■ Data block:

▼▼▼

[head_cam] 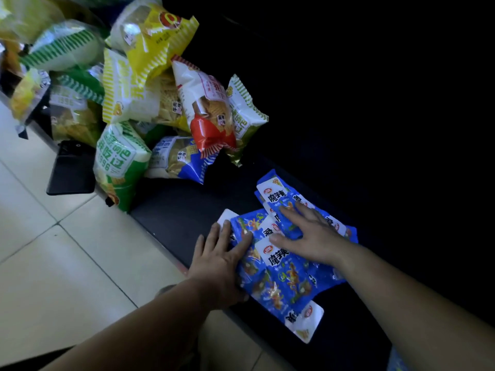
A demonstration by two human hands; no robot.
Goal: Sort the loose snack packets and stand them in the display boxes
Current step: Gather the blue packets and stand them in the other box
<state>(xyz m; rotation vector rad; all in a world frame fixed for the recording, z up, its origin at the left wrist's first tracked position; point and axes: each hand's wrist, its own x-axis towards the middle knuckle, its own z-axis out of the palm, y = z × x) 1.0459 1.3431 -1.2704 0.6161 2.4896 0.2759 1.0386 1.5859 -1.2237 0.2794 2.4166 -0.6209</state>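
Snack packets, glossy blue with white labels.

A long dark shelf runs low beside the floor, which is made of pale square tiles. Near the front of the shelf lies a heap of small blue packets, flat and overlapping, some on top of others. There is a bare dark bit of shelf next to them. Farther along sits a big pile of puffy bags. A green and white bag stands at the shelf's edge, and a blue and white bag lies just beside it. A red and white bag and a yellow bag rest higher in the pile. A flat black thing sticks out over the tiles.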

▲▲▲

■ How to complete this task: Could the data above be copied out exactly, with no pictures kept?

■ Solution:
[head_cam] 
A demonstration by two human hands; no robot.
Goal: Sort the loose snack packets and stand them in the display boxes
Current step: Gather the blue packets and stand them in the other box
<state>(xyz m; rotation vector rad; all in a world frame fixed for the recording, z up, its origin at the left wrist's first tracked position; point and axes: each hand's wrist, its own x-axis towards the middle knuckle, its own z-axis out of the palm, y = z × x) 1.0459 1.3431 -1.2704 0.6161 2.4896 0.2759 1.0386 1.5859 -1.2237 0.2794 2.4166 -0.6209</state>
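Snack packets, glossy blue with white labels.

A long dark shelf runs low beside the floor, which is made of pale square tiles. Near the front of the shelf lies a heap of small blue packets, flat and overlapping, some on top of others. There is a bare dark bit of shelf next to them. Farther along sits a big pile of puffy bags. A green and white bag stands at the shelf's edge, and a blue and white bag lies just beside it. A red and white bag and a yellow bag rest higher in the pile. A flat black thing sticks out over the tiles.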

With that, the answer is done.